Start of Dataset
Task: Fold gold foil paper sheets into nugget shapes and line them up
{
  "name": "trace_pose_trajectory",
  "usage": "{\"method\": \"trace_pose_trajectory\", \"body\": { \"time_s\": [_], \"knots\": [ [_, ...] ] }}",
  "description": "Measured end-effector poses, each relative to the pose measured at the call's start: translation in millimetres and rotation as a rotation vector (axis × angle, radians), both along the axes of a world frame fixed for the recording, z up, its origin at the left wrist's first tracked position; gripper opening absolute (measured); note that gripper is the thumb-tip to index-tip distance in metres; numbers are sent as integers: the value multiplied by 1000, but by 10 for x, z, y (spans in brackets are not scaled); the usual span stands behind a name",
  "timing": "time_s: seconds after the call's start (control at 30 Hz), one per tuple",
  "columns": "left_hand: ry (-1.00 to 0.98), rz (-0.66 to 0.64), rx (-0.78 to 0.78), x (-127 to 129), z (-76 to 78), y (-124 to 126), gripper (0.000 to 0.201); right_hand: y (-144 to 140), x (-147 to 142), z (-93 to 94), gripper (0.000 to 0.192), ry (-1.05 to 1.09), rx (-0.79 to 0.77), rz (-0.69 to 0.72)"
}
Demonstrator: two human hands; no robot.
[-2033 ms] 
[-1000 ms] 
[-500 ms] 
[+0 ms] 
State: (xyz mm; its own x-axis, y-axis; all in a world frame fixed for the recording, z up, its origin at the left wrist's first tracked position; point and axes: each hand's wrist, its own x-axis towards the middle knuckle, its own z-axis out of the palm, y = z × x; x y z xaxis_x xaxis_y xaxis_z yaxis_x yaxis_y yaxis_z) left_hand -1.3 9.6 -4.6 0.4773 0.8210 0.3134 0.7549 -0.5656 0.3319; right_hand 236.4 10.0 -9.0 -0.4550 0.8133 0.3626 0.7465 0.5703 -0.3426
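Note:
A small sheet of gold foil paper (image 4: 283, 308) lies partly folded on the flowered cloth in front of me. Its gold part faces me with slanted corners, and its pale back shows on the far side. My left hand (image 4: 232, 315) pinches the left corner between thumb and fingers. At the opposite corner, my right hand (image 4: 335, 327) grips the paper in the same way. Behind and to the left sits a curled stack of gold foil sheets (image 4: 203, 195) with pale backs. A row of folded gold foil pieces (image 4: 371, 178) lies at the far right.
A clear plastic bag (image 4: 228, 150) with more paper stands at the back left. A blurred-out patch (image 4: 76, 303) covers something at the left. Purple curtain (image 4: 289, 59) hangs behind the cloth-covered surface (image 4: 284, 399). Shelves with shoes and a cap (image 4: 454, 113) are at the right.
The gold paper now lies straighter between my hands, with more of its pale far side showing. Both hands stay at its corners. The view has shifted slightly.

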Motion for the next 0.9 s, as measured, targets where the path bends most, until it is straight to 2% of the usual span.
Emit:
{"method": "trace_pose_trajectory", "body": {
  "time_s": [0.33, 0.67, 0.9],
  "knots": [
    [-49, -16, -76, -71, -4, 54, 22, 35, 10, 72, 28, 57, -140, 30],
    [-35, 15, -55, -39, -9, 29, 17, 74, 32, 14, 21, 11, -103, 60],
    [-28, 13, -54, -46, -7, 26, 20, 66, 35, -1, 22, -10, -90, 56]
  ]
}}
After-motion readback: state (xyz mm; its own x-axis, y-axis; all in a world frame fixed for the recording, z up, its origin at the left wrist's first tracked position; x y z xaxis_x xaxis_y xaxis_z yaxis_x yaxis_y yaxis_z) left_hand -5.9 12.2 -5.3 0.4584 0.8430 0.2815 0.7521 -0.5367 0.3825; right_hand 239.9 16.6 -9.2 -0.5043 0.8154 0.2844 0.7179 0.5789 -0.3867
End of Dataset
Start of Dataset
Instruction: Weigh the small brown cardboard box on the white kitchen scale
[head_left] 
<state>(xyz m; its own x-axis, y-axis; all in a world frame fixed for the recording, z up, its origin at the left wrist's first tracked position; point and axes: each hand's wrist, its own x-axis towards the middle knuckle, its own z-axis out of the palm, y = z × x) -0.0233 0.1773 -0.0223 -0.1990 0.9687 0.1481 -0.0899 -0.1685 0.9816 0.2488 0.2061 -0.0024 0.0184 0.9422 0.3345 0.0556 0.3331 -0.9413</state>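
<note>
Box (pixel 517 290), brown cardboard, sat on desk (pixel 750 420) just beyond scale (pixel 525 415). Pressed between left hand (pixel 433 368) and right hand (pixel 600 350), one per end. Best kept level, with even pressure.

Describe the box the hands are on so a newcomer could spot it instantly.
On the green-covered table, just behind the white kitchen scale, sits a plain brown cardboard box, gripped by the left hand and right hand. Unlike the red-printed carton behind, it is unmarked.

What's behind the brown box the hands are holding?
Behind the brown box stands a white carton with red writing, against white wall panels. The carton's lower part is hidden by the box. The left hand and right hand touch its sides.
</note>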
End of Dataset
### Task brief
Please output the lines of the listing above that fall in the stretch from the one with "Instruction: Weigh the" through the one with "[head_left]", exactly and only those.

### Completed exercise
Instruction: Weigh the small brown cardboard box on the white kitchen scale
[head_left] 

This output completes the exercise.